Since May, staff and volunteers at the Clearwater Marine Aquarium have documented 209 sea turtle nests along nearly 26 miles of beach that line the Pinellas County coast from Clearwater Beach to Treasure Island's Sunset Beach.
On St. Pete Beach and Shell Key to the south, an independent researcher has documented 55 nests.
That makes for one of the most productive nesting seasons in recent history.
"We've already broken last year's record," said biologist Adrienne Cardwell, who heads the aquarium's sea turtle program.
Now, the eggs are starting to hatch. Last week, a nest on Indian Rocks Beach yielded one of the season's first batches of baby sea turtles. Three have hatched on St. Pete Beach.
"I'm looking forward to many more," said Bruno Falkenstein, the independent researcher who for decades has led a small research team on the nest surveys along Pinellas County's southernmost beaches.
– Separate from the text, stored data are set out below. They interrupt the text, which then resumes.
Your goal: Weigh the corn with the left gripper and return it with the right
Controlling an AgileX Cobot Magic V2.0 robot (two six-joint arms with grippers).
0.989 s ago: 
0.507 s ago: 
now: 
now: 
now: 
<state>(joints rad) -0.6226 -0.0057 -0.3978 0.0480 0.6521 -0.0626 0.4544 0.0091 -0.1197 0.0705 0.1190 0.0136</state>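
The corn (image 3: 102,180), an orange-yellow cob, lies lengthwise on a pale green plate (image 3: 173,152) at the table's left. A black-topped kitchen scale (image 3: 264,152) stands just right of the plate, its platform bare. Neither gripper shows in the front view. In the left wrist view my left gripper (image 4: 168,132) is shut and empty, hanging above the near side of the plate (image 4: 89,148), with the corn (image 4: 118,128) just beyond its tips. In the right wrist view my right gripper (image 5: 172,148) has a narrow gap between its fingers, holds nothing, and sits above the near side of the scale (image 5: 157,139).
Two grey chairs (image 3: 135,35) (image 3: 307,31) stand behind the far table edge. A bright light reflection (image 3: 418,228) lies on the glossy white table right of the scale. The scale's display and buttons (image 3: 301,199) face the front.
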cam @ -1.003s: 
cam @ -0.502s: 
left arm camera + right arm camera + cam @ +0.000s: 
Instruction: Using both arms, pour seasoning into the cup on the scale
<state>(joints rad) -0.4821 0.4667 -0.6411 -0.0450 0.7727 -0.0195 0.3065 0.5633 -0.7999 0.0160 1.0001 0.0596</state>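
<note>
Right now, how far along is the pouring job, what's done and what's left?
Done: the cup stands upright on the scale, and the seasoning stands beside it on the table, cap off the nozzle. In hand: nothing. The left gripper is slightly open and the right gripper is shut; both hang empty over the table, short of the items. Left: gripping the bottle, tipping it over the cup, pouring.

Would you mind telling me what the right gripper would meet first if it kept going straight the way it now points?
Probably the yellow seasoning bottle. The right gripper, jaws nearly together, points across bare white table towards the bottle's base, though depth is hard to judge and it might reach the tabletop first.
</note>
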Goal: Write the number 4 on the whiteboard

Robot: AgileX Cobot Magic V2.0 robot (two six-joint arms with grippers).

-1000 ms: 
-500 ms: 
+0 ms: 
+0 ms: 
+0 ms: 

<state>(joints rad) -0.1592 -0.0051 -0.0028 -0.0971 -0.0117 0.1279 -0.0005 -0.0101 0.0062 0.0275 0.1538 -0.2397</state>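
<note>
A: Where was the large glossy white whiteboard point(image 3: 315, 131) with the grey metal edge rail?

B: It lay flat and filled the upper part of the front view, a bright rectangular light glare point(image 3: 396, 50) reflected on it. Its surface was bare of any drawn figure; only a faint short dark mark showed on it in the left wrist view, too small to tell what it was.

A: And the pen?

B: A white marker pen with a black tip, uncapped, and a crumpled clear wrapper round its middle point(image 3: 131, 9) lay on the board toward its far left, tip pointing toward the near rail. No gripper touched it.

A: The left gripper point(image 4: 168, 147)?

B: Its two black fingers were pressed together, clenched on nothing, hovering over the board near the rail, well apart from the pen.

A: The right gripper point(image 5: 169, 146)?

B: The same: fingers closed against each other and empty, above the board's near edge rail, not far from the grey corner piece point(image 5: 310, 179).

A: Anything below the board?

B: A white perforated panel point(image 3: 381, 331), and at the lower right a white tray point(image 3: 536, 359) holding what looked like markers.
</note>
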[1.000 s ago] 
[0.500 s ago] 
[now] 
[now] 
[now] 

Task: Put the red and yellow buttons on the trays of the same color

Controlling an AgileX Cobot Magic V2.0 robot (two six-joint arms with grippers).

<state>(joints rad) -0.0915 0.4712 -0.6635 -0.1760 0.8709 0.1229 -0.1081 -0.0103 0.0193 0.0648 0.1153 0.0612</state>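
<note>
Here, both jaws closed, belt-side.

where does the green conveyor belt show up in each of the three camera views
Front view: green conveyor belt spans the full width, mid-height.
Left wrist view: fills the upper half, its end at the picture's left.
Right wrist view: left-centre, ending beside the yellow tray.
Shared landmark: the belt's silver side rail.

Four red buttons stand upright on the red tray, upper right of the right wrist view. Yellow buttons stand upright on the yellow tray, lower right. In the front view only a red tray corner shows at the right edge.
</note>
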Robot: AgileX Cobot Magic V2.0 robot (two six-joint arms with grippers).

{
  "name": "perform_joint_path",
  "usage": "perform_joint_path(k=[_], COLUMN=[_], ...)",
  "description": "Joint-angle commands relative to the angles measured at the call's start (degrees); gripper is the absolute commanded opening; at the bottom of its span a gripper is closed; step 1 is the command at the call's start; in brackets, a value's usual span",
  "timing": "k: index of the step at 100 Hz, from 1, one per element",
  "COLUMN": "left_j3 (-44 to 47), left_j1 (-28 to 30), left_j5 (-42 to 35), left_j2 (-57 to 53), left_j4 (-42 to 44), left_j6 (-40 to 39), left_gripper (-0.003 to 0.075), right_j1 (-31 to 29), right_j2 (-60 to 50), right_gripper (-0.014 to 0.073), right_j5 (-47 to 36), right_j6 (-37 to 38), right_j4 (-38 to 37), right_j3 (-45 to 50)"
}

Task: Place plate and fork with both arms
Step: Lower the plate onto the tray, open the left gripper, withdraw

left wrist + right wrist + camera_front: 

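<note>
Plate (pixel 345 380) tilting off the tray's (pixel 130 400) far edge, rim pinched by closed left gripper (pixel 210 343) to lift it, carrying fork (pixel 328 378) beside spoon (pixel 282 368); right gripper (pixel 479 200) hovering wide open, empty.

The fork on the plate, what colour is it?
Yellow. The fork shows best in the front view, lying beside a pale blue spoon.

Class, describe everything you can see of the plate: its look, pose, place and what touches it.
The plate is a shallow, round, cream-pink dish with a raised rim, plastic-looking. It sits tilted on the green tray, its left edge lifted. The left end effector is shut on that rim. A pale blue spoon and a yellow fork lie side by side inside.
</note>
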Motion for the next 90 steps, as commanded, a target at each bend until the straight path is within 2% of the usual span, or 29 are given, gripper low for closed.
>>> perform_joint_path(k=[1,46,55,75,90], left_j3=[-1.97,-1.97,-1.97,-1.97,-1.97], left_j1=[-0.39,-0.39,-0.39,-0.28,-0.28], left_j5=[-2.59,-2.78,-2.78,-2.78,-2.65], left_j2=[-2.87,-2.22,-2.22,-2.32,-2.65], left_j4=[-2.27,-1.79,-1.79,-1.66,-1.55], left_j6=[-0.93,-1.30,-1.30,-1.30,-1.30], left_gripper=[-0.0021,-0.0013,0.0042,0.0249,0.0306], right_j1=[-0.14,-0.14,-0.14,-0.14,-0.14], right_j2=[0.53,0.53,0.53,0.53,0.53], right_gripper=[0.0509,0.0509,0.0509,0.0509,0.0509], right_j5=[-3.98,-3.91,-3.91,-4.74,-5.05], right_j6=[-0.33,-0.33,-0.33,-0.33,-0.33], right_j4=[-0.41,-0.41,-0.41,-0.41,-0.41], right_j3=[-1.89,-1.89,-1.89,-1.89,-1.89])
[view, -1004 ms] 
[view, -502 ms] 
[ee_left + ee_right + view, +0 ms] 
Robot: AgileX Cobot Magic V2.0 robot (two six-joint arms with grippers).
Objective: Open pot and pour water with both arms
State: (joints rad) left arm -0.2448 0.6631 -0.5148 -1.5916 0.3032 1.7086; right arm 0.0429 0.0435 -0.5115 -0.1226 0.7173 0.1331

With a record nesting season in mind, researchers are stepping up their efforts to count the nests and the hatchlings, so they can understand the health of extremely vulnerable sea turtle populations.
The number of nests fluctuates from year to year, sometimes greatly.
Last year, the final nest count was 200. While there's no telling what the 2013 boost means, it's a good sign, Cardwell said.
"It suggests that we're seeing signs of the population making a comeback," she said. "It has its ups and its downs, and we seem to be on an upswing now."
A small team spends each summer looking for nesting sites on Clearwater Beach, Sand Key and Treasure Island. They go out at dawn and dusk to watch for larger tracks of gravid mother turtles as well as those of tiny sea-bound hatchlings.
New nests are roped off with orange tape, while those that are due to hatch will usually get covered with a mesh cage with an opening that faces the water.
Recently, a cluster of nests laid nearly two months ago along Indian Rocks Beach has caught the interest of team members. One hatched last week, and the team is keeping a close eye on the rest of them, all of which likely belong to the same imperiled species.
"We mainly get loggerhead sea turtles nesting on our beaches," said Mike Andersen, a supervisor with the aquarium's marine turtle program. "Occasionally we may see a green sea turtle nest or a Kemp's ridley, but this season we only have loggerheads so far."
Loggerheads are a federally threatened species, while the other two are federally endangered, the latter critically so.
That's why researchers say it is vital to keep track of the nests and not disturb the hatching process.
The number of nests can vary dramatically from season to season. Last year, 196 nests were documented. In 2011, that number was 89 - down 20 from 2010. In 2007, just 38 nests were found.
Each nest yields a clutch that contains about 110 eggs, each of which is extremely unlikely to eventually become an adult turtle.
Usually, those eggs hatch at night, and nest-watchers are at the ready to watch them crawl out from under the small mound of sand that sits on top of the nest; they document the ones that make it. Those that do are rarely much bigger than the face of a wrist watch, and they have a small chance of surviving into adulthood once their little flippers push them off into the surf.
After a few days goes by, researchers excavate the nest to get a count of how many eggs actually hatched. On a rare occasion, a nest will prove infertile and include only unbroken eggs, Cardwell said.
Those who watch over the turtles have little control over what happens once the hatchlings reach the sea; they focus on modifying people's behavior to make sure the turtles can make it to the water.
"We try to educate the public when we're out on the beach," Cardwell said.
That means encouraging turtle-friendly lighting, for example, so they will move toward the Gulf of Mexico instead of the nearby street or hotel or condominium complexes.
In places such as St. Pete Beach, street lamps that are close to the water are painted black on the side that faces the gulf so they don't disorient the hatchlings.
Along stretches of developed beach, volunteers try to convince those living or staying in beachfront rooms or condos to shut off their lights, or to at least draw their curtains to help prevent the hatchlings from flopping the wrong way across the sand.
Such changes may be contributing to record nest numbers, Falkenstein said..
"I just have this gut feeling that all of the hard work that people in the state of Florida have done ... is starting to pay off," he said.
Those remaining baby sea turtles will emerge from their nests over the next several months, with the last of them likely to hatch in late October. On average, it takes between 50 and 60 days for a nest to hatch.